##### Dataset content #####

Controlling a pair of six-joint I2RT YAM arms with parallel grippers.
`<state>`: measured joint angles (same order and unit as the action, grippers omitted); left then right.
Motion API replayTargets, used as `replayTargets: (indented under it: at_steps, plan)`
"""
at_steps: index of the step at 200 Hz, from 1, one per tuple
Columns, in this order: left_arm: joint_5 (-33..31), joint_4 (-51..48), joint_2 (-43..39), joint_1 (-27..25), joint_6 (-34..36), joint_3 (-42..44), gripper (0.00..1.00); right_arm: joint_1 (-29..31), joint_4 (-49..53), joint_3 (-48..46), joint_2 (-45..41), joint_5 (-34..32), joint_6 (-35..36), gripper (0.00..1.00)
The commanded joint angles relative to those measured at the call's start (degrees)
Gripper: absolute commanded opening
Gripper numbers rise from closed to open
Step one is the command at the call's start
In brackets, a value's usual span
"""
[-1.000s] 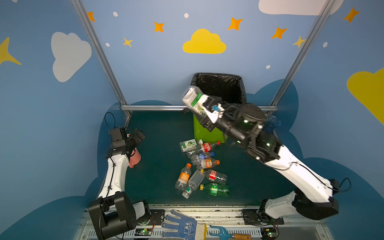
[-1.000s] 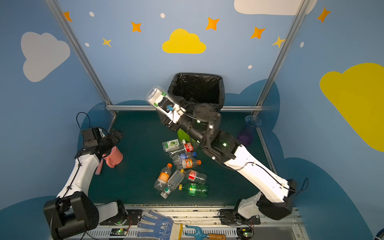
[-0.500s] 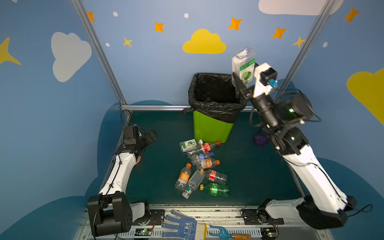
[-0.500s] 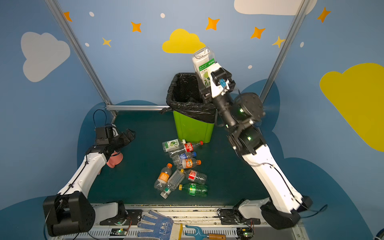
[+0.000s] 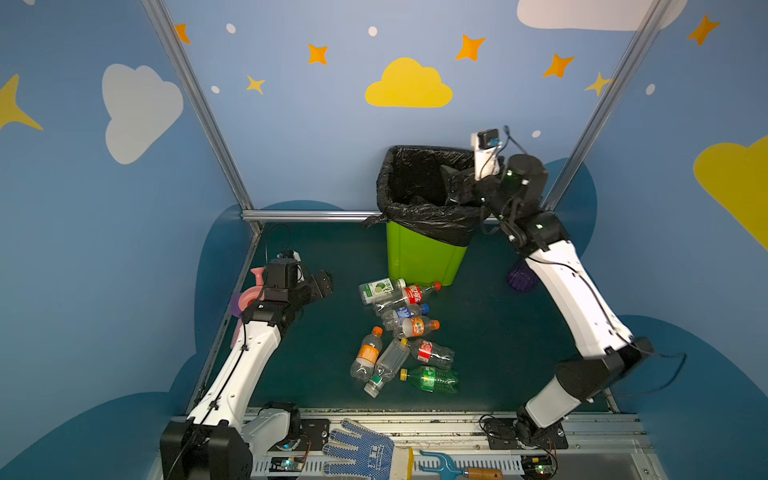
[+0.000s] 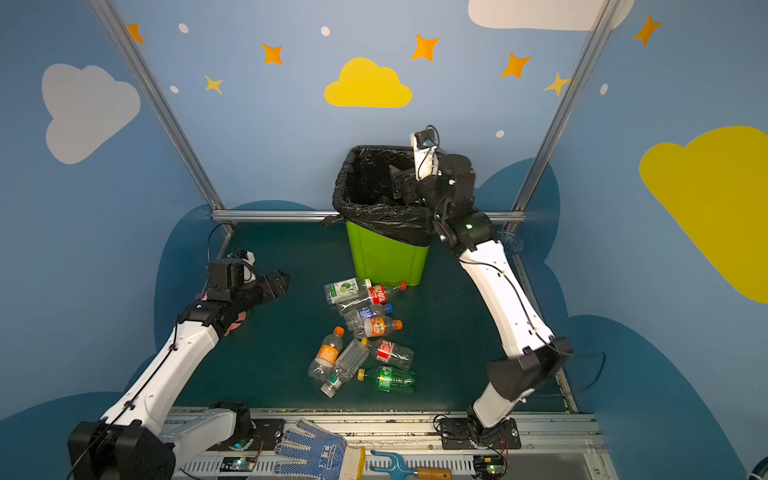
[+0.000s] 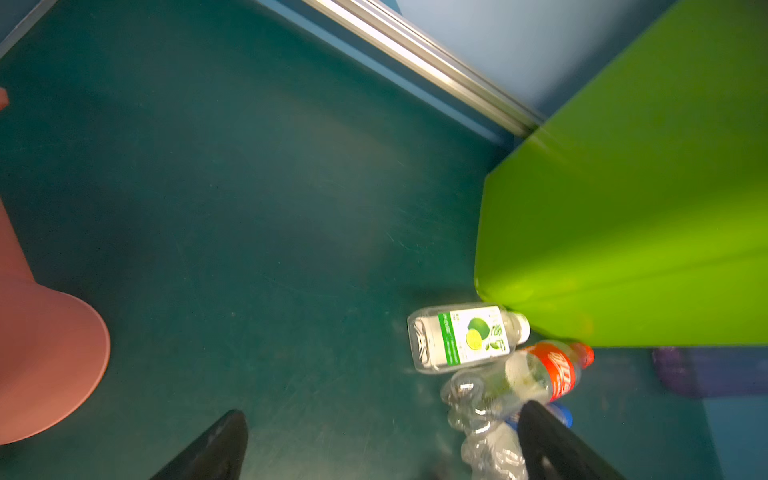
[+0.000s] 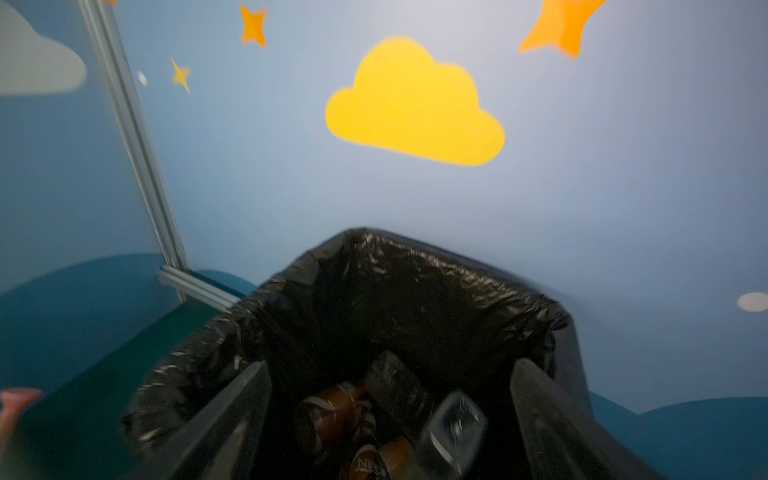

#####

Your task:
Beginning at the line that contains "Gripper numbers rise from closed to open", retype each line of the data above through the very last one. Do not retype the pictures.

Result for this task:
Gripper numbers rise from closed to open
Step one is the command at the call's start
In brackets, a value's usual span
"""
[-1.000s] 
[-1.000s] 
[-0.500s] 
[-0.500s] 
[+0.000s] 
[+0.000s] 
[+0.000s] 
[+0.000s] 

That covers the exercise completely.